Cosa dice in particolare la nota (2):
"Quanto ai documenti non già acquisiti al processo, il consulente potrà esaminarli purché essi siano reciprocamente comunicati alle parti, per il rispetto del principio del contraddittorio".
Penso  se  questi documenti sono indispensabili per far chiarezza nella perizia per arrivare ad una sentenza perfetta e se tali documenti non si possono acquisire credo non si giungerà mai ad una soluzione finale perfetta.
Questa forma nella [nota (2)] a mio parere non esplica  una procedura corretta.
Infatti attraverso la CTU si deve giungere ad una conclusione veritiera e secondo il mio modesto pensiero tale articolo 194 c.p.c. dovrebbe essere modificato fornendo una opportunità al CTU di svolgere il proprio lavoro in condizioni ottimali e cioè concedendo la possibilità di chiedere documentazione se carente nel fascicolo di causa (es. nell'anatocismo c/c mancanti).
Purtroppo però una volta depositati i documenti da parte dei legali alla prima udienza, poi non è più possibile aggiungerne altri.
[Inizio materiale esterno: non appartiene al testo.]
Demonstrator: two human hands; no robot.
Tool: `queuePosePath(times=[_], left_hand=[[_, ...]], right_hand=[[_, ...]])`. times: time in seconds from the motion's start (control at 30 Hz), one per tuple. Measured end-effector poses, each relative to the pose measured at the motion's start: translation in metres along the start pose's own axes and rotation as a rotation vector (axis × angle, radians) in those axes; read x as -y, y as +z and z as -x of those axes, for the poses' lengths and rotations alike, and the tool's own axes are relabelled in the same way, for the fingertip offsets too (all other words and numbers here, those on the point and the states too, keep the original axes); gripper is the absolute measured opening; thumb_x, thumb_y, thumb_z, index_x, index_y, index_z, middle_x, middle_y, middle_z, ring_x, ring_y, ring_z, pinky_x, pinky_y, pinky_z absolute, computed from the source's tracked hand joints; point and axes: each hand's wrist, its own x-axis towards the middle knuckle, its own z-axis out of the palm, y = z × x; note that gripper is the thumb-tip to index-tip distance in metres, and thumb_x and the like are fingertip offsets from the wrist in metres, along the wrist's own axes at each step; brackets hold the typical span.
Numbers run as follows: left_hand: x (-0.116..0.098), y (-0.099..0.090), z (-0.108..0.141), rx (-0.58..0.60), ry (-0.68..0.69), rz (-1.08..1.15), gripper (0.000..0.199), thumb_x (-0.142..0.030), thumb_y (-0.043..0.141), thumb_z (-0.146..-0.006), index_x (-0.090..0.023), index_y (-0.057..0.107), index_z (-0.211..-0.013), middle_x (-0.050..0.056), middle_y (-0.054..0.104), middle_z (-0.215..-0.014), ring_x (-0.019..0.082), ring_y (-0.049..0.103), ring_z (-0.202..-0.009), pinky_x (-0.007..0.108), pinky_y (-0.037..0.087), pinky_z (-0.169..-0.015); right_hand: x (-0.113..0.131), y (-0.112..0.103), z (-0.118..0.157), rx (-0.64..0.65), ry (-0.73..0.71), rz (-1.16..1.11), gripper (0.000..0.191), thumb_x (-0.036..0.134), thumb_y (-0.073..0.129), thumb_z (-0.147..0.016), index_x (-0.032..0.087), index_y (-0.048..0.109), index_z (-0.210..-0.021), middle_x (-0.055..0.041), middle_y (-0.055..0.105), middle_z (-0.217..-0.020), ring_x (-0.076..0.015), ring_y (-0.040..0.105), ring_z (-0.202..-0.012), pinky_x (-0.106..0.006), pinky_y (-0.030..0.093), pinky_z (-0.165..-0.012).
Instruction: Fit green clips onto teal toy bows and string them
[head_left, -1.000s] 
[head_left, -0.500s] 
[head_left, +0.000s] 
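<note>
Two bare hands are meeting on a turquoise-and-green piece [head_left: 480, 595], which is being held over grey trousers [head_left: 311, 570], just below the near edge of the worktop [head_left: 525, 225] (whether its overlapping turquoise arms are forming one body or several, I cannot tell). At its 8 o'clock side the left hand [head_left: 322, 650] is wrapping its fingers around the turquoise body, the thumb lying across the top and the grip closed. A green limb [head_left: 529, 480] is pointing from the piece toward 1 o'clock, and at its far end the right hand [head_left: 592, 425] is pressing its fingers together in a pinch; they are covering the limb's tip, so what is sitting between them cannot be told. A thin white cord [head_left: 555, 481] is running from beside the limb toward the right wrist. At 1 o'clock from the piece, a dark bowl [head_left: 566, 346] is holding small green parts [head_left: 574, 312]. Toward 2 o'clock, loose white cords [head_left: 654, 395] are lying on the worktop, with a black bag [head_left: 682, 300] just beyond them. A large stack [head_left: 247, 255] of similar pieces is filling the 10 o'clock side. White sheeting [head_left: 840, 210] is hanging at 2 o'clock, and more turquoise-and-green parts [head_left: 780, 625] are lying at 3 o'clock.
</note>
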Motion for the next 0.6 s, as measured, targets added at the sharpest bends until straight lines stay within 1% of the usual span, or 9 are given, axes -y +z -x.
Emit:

Ora volendo approfondire il comma finale dell'art. 194 cpc così recita:
"Anche quando il giudice dispone che il consulente compia indagini da sé solo, le parti possono intervenire alle operazioni in persona e a mezzo dei propri consulenti tecnici e dei difensori (4), e possono presentare al consulente, per iscritto o a voce, osservazioni e istanze [90, 91, 92 disp. att.]."
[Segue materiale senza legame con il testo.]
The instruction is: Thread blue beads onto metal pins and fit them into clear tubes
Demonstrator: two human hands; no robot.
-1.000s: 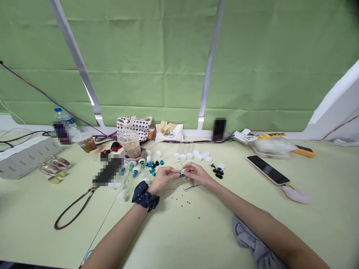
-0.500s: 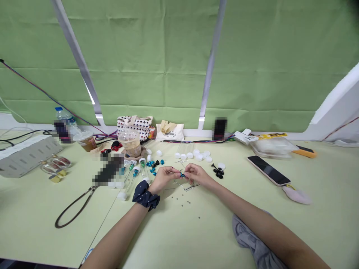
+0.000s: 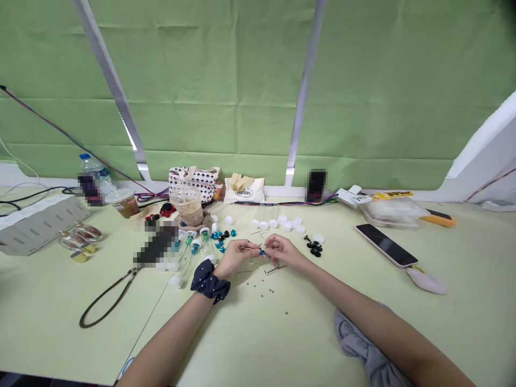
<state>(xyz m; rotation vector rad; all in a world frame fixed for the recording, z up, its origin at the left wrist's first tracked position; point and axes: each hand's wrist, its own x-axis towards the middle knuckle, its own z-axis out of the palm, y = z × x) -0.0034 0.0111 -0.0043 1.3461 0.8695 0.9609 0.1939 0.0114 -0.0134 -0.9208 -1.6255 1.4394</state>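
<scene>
My left hand [image 3: 238, 257] and my right hand [image 3: 282, 250] meet above the table, fingertips pinching a small blue bead [image 3: 262, 251]. A thin metal pin [image 3: 252, 248] runs from my left fingers to the bead. Under my right hand lie bent clear-and-metal wire pieces [image 3: 268, 270]. Left of my left hand stand several clear tubes with coloured tops [image 3: 188, 257], and a loose group of blue beads [image 3: 220, 237] lies beyond it. A dark dotted scrunchie [image 3: 209, 281] circles my left wrist. Black beads [image 3: 313, 248] lie right of my right hand.
White caps [image 3: 274, 221] lie in a group behind my hands, and tiny dark beads [image 3: 262, 290] dot the table. A phone [image 3: 385, 244], plastic cup [image 3: 186, 207], patterned bag [image 3: 193, 183], power strip [image 3: 36, 226] and grey cloth [image 3: 363, 344] surround the work.
The view has shifted slightly. My hands stay together at the blue bead, with only small finger movement.
</scene>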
Se però si specifica in udienza al giuramento del CTU con la formula presente: "(Omissis)... il perito nominato, non potrà nemmeno con il consenso di tutte le parti, acquisire documenti diversi da quelli ritualmente prodotti in giudizio". Pertanto si crea una lacuna rispetto alla norma principale art. 194 c.p.c. e dispos. att. 90, 91 e 92 il quale menziona che si possono presentare al consulente: per iscritto o a voce, osservazioni e istanze.
Il CTU in tal caso come deve agire? Secondo la norma o la specifica fatta in udienza?
 
Secondo me si può aprire un dibattito con i Vs. commenti.